How do whole grains reduce the risk of cancer? Several potential mechanisms have been described. For instance, insoluble fibers, a major constituent of whole grains, can reduce the risk of bowel cancer (103). Additionally, insoluble fiber undergoes fermentation, thus producing short-chain fatty acids such as butyrate, which is an important suppressor of tumor formation (104). Whole grains also mediate favorable glucose response, which is protective against breast and colon cancers (105). Also, several phytochemicals from grains and pulses were reported to have chemopreventive action against a wide variety of cancers. For example, isoflavones (including daidzein, genistein, and equol) are nonsteroidal diphenolic compounds that are found in leguminous plants and have antiproliferative activities. Findings from several, but not all, studies have shown significant correlations between an isoflavone-rich soy-based diet and reduced incidence of cancer or mortality from cancer in humans. Our laboratory has shown that tocotrienols, but not tocopherols, can suppress NF-κB activation induced by most carcinogens, thus leading to suppression of various genes linked with proliferation, survival, invasion, and angiogenesis of tumors (106).

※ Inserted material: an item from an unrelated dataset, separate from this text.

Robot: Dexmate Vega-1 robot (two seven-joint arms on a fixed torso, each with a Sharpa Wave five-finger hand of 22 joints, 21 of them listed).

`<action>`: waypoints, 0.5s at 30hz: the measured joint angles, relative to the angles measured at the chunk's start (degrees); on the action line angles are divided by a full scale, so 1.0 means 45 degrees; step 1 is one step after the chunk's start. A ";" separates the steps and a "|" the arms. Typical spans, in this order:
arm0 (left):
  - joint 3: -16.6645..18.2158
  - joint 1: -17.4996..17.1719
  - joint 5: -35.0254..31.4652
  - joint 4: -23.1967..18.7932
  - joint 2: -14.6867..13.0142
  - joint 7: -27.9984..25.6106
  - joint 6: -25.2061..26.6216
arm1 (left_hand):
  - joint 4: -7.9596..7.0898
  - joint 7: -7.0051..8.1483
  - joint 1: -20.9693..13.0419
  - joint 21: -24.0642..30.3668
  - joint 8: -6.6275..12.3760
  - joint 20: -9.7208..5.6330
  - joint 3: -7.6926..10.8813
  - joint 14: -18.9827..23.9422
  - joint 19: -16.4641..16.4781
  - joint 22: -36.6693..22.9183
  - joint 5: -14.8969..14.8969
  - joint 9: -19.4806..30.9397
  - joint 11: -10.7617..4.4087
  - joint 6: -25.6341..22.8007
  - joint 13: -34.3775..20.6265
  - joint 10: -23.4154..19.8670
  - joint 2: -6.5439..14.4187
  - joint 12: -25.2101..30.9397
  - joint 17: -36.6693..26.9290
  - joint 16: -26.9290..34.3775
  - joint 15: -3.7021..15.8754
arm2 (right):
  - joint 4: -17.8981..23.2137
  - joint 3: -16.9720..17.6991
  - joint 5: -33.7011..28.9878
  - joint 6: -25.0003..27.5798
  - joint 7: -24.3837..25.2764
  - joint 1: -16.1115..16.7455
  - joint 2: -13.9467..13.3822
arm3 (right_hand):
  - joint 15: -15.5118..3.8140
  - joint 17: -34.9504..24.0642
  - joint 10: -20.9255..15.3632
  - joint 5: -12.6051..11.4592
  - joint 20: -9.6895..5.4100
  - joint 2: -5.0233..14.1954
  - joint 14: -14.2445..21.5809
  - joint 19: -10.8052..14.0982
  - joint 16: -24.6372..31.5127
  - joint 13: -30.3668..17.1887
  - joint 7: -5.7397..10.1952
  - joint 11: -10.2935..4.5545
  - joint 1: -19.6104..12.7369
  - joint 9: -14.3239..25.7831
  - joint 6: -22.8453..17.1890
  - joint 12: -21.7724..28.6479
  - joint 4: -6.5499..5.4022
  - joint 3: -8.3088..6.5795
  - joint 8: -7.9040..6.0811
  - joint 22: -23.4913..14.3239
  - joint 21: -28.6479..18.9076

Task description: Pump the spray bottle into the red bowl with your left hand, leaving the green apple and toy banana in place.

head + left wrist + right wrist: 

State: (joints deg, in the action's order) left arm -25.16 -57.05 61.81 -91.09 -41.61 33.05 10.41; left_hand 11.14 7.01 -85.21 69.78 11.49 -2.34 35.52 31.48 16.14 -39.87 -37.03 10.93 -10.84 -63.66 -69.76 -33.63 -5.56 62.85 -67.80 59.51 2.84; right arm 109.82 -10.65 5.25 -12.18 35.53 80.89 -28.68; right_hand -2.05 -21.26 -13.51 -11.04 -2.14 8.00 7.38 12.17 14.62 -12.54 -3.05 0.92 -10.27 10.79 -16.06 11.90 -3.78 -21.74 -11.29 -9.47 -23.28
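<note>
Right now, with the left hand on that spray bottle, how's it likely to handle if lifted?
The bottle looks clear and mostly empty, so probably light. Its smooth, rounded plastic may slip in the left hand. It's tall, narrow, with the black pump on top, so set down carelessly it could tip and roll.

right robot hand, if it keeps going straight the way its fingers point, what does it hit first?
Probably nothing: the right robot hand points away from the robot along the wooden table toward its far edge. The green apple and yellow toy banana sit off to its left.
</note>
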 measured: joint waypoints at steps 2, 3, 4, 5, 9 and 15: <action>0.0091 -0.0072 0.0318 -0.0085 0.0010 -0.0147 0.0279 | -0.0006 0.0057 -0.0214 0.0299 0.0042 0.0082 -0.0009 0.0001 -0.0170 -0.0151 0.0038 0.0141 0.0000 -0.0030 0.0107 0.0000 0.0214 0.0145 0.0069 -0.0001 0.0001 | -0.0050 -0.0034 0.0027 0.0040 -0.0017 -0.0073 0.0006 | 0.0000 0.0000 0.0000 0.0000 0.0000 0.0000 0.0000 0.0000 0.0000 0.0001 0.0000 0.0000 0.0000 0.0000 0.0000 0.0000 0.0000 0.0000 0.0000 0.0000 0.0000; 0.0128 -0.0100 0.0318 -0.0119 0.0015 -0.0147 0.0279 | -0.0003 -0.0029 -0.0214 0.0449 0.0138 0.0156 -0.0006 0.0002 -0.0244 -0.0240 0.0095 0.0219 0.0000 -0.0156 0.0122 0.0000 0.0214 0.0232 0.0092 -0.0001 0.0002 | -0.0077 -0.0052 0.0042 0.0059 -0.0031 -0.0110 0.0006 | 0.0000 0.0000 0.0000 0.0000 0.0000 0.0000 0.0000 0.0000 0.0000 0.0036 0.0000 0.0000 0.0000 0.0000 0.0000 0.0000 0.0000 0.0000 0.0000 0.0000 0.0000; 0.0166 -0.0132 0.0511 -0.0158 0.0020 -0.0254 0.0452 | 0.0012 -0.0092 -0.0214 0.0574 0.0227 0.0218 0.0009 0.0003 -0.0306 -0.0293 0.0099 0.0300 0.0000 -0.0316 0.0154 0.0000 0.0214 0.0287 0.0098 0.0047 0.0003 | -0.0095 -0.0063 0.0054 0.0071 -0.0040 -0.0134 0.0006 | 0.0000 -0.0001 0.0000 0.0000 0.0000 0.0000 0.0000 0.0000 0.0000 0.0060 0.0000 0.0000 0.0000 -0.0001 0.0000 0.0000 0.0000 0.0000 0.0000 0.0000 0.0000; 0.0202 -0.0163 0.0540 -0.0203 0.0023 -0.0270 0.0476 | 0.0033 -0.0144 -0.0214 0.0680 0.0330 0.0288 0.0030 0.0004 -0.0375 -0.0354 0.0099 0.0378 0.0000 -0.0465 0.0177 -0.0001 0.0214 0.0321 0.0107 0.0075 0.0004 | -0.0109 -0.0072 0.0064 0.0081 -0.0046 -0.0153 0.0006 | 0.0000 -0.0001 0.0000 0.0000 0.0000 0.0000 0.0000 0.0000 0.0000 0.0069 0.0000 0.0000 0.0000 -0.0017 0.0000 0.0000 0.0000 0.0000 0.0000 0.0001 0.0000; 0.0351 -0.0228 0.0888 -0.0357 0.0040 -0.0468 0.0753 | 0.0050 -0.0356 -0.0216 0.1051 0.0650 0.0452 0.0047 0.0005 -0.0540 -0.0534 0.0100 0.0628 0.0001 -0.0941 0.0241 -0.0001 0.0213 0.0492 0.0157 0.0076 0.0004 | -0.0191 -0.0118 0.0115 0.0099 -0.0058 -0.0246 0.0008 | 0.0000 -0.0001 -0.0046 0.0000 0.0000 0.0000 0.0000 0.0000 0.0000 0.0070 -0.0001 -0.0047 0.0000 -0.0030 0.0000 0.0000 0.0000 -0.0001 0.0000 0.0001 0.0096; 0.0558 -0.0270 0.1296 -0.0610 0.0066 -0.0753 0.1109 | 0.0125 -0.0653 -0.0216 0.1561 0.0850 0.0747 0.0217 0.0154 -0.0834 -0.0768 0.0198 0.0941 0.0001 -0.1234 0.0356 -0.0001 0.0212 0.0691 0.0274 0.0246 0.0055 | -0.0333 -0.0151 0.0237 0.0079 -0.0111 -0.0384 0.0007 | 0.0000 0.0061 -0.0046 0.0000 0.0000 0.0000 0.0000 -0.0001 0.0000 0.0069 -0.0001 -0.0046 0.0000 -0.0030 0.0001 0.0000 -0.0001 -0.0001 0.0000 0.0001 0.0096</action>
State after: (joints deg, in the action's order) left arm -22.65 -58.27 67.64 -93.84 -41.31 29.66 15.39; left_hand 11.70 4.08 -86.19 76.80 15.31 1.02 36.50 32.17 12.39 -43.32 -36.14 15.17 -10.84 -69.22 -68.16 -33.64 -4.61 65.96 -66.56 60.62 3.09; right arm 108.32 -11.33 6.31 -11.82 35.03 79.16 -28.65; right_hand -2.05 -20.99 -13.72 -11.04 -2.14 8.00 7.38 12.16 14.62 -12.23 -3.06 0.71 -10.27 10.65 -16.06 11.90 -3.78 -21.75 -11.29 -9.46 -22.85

Epidemiologic study findings suggest that the anticancer/chemopreventive effects of vitamin C against various types of cancers correlate with its antioxidant activities and with the inhibition of inflammation and gap junction intercellular communication. Findings from a recent epidemiologic study showed that a high vitamin C concentration in plasma had an inverse relationship with cancer-related mortality. In 1997, expert panels at the World Cancer Research Fund and the American Institute for Cancer Research estimated that vitamin C can reduce the risk of cancers of the stomach, mouth, pharynx, esophagus, lung, pancreas, and cervix (108).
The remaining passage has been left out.